### TASK ITEM
Retype the whole listing that follows, with nothing added or left out.

### MATERIAL PROVIDED
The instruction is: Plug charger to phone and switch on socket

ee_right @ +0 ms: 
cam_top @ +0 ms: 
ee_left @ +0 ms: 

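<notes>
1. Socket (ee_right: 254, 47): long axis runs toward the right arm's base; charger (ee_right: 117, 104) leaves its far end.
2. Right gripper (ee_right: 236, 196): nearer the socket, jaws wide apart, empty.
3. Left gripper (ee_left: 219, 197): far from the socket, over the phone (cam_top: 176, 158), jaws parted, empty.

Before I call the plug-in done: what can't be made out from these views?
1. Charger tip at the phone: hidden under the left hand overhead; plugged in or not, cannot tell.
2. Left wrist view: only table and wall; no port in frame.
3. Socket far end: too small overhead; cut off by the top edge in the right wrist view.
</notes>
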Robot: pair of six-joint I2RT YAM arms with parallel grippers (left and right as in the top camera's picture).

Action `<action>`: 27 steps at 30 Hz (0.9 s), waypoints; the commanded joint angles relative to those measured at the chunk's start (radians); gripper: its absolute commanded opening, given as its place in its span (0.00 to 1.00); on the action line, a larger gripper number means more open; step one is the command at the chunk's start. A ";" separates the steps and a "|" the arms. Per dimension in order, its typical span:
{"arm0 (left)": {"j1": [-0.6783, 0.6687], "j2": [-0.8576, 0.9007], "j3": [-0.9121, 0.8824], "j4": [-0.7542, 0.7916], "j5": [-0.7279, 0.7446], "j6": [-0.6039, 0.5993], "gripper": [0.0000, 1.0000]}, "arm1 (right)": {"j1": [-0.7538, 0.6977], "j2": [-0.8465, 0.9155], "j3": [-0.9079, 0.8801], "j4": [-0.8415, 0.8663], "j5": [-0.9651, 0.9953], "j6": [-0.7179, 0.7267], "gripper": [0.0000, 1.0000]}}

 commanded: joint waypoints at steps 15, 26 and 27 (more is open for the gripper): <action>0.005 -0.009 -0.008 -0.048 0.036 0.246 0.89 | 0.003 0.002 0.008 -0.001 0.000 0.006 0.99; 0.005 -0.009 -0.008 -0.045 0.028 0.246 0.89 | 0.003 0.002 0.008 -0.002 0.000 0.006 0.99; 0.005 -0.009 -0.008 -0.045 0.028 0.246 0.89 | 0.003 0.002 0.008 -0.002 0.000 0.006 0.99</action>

### SOLUTION
The instruction is: Plug charger to phone and switch on socket

ee_right @ +0 ms: 
cam_top @ +0 ms: 
ee_left @ +0 ms: 

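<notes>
1. Socket (ee_right: 254, 47): long axis runs toward the right arm's base; charger (ee_right: 117, 104) leaves its far end.
2. Right gripper (ee_right: 236, 196): nearer the socket, jaws wide apart, empty.
3. Left gripper (ee_left: 219, 197): far from the socket, over the phone (cam_top: 176, 158), jaws parted, empty.

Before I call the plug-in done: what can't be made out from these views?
1. Charger tip at the phone: hidden under the left hand overhead; plugged in or not, cannot tell.
2. Left wrist view: only table and wall; no port in frame.
3. Socket far end: too small overhead; cut off by the top edge in the right wrist view.
</notes>
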Robot: pair of six-joint I2RT YAM arms with parallel grippers (left and right as in the top camera's picture).

Action `<action>`: 27 steps at 30 Hz (0.9 s), waypoints; the commanded joint angles relative to those measured at the chunk's start (radians); gripper: its absolute commanded opening, given as its place in its span (0.00 to 1.00); on the action line, a larger gripper number means more open; step one is the command at the chunk's start. A ";" separates the steps and a "|" the arms. Per dimension in order, its typical span:
{"arm0 (left)": {"j1": [-0.6783, 0.6687], "j2": [-0.8576, 0.9007], "j3": [-0.9121, 0.8824], "j4": [-0.7542, 0.7916], "j5": [-0.7279, 0.7446], "j6": [-0.6039, 0.5993], "gripper": [0.0000, 1.0000]}, "arm1 (right)": {"j1": [-0.7538, 0.6977], "j2": [-0.8465, 0.9155], "j3": [-0.9079, 0.8801], "j4": [-0.8415, 0.8663], "j5": [-0.9651, 0.9953], "j6": [-0.7179, 0.7267], "gripper": [0.0000, 1.0000]}}

 commanded: joint waypoints at steps 15, 26 and 27 (more is open for the gripper): <action>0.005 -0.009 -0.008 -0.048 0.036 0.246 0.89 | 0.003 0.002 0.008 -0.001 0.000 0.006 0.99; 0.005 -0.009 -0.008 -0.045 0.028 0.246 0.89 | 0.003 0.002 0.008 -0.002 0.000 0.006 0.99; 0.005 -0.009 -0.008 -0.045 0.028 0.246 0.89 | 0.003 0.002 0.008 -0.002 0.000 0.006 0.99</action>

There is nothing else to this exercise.